Exercise instructions: Go through the listing below and show each line that has the word "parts".
--- START ---
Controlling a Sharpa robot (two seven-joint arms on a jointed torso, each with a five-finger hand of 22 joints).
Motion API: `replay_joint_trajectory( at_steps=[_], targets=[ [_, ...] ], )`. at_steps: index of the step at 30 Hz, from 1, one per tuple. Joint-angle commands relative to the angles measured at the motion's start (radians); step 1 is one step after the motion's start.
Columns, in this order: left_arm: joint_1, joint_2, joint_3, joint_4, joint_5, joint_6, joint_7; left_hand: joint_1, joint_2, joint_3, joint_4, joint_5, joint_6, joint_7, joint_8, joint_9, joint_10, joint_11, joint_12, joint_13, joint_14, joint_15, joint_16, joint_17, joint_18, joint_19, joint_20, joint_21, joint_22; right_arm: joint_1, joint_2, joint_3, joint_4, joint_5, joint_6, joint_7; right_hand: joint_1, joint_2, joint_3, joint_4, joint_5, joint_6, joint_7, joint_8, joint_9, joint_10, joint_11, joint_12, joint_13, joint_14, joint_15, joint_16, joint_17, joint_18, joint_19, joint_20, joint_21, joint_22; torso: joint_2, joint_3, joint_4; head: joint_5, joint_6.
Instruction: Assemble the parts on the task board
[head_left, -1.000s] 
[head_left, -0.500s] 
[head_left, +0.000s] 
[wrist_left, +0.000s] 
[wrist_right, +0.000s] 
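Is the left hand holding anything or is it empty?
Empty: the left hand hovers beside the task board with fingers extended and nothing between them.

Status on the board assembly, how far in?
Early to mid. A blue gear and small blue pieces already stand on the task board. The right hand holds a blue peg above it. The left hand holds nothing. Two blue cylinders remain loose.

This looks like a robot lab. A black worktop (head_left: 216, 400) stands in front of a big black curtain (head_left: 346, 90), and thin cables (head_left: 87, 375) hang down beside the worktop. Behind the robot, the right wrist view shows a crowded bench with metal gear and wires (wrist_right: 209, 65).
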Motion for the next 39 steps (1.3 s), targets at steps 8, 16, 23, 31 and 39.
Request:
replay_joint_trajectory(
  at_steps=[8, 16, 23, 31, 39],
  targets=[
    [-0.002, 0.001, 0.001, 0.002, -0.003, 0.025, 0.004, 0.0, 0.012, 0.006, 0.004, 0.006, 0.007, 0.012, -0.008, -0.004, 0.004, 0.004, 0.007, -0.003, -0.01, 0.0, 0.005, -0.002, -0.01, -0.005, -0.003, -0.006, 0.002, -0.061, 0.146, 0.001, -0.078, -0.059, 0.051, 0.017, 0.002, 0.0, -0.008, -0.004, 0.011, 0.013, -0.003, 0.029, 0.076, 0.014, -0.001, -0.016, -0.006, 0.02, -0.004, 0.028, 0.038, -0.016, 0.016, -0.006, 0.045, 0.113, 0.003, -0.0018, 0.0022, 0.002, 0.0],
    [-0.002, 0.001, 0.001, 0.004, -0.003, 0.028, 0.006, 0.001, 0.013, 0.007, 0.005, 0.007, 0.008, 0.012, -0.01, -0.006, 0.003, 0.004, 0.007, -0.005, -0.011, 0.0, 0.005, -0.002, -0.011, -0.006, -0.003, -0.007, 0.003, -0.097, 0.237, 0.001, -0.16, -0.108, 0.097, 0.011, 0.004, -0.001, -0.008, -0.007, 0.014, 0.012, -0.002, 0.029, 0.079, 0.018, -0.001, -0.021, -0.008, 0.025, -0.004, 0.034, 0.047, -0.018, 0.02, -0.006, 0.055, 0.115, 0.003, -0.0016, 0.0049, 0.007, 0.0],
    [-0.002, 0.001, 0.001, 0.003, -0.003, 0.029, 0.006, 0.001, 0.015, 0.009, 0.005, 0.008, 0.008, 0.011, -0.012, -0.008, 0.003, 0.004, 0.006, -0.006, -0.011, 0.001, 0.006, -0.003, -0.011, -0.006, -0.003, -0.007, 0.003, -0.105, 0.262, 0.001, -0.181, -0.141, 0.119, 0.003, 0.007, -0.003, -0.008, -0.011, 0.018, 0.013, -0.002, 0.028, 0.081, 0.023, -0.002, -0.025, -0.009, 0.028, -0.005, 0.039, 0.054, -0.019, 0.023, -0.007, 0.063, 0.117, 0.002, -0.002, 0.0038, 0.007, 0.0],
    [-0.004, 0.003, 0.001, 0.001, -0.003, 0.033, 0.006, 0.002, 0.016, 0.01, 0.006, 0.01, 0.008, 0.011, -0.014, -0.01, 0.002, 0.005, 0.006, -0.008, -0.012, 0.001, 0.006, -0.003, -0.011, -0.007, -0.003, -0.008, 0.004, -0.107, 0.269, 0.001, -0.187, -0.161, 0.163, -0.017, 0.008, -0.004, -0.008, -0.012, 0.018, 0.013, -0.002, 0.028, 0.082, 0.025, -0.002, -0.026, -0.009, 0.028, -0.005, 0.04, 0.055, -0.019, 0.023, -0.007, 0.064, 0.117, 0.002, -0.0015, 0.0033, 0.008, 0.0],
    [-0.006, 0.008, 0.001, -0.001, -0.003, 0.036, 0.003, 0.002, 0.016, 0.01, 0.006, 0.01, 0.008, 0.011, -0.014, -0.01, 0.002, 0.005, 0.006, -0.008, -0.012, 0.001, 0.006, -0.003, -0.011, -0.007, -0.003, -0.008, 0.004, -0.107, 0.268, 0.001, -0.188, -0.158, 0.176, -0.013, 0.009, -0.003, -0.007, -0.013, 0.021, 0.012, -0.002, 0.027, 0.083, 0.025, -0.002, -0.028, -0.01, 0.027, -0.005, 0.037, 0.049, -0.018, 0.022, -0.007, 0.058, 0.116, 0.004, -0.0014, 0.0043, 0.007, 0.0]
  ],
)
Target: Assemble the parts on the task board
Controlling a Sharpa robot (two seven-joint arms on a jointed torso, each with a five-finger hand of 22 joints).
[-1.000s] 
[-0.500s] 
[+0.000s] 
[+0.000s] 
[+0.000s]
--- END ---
Written solution:
Instruction: Assemble the parts on the task board
Target: Assemble the parts on the task board

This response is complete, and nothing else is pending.